What to produce:
Take the data below and extract the lines from the one with "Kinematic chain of" to the one with "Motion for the", inclusive, exactly as written.

Raw data:
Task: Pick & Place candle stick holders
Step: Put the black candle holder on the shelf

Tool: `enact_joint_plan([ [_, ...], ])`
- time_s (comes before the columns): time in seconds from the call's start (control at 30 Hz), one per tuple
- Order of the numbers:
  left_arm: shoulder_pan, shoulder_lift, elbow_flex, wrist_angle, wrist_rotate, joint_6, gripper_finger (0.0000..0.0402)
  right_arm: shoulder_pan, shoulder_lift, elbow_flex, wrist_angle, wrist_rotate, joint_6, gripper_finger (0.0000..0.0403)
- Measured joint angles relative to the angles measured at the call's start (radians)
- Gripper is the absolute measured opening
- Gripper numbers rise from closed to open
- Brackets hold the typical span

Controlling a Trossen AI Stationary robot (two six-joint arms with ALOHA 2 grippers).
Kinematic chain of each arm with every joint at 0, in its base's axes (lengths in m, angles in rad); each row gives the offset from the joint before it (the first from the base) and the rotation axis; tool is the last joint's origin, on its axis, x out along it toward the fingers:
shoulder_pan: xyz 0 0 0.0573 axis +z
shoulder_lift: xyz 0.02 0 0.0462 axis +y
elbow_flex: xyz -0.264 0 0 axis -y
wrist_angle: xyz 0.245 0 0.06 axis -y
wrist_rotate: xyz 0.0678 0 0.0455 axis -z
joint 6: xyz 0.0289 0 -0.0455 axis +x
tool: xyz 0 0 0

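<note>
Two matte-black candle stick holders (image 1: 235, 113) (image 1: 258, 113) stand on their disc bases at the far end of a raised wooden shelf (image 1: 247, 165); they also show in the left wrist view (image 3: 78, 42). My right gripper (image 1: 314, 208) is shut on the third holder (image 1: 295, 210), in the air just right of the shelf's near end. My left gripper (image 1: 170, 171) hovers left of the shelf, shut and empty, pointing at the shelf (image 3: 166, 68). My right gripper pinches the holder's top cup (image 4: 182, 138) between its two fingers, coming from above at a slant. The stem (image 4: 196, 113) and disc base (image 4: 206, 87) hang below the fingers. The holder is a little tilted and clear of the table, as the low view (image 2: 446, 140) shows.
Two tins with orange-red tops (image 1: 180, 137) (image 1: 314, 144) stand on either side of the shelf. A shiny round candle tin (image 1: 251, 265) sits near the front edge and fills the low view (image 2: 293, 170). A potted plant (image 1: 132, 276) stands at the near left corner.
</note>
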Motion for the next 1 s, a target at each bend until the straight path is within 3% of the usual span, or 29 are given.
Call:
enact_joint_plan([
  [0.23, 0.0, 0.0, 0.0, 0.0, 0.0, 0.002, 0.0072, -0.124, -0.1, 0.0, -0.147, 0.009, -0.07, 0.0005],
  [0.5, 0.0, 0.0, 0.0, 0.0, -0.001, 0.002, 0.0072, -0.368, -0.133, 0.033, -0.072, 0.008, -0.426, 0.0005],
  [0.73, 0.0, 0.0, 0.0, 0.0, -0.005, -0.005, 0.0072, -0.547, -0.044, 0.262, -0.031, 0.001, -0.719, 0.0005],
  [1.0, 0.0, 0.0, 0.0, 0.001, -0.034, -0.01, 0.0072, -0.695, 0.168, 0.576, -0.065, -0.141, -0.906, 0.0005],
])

Output below:
Kinematic chain of each arm with every joint at 0, in its base's axes (lengths in m, angles in rad); each row gives the offset from the joint before it (the first from the base) and the rotation axis; tool is the last joint's origin, on its axis, x out along it toward the fingers:
shoulder_pan: xyz 0 0 0.0573 axis +z
shoulder_lift: xyz 0.02 0 0.0462 axis +y
elbow_flex: xyz -0.264 0 0 axis -y
wrist_angle: xyz 0.245 0 0.06 axis -y
wrist_rotate: xyz 0.0678 0 0.0455 axis -z
joint 6: xyz 0.0289 0 -0.0455 axis +x
tool: xyz 0 0 0

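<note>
Two matte-black candle stick holders (image 1: 235, 113) (image 1: 258, 113) stand on their disc bases at the far end of a raised wooden shelf (image 1: 247, 165); they also show in the left wrist view (image 3: 78, 42). My right gripper (image 1: 314, 208) is shut on the third holder (image 1: 295, 210), in the air just right of the shelf's near end. My left gripper (image 1: 170, 171) hovers left of the shelf, shut and empty, pointing at the shelf (image 3: 166, 68). My right gripper pinches the holder's top cup (image 4: 182, 138) between its two fingers, coming from above at a slant. The stem (image 4: 196, 113) and disc base (image 4: 206, 87) hang below the fingers. The holder is a little tilted and clear of the table, as the low view (image 2: 446, 140) shows.
Two tins with orange-red tops (image 1: 180, 137) (image 1: 314, 144) stand on either side of the shelf. A shiny round candle tin (image 1: 251, 265) sits near the front edge and fills the low view (image 2: 293, 170). A potted plant (image 1: 132, 276) stands at the near left corner.
</note>
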Motion for the next 1 s, a target at each bend until the straight path is within 3% of the usual span, or 29 are given.

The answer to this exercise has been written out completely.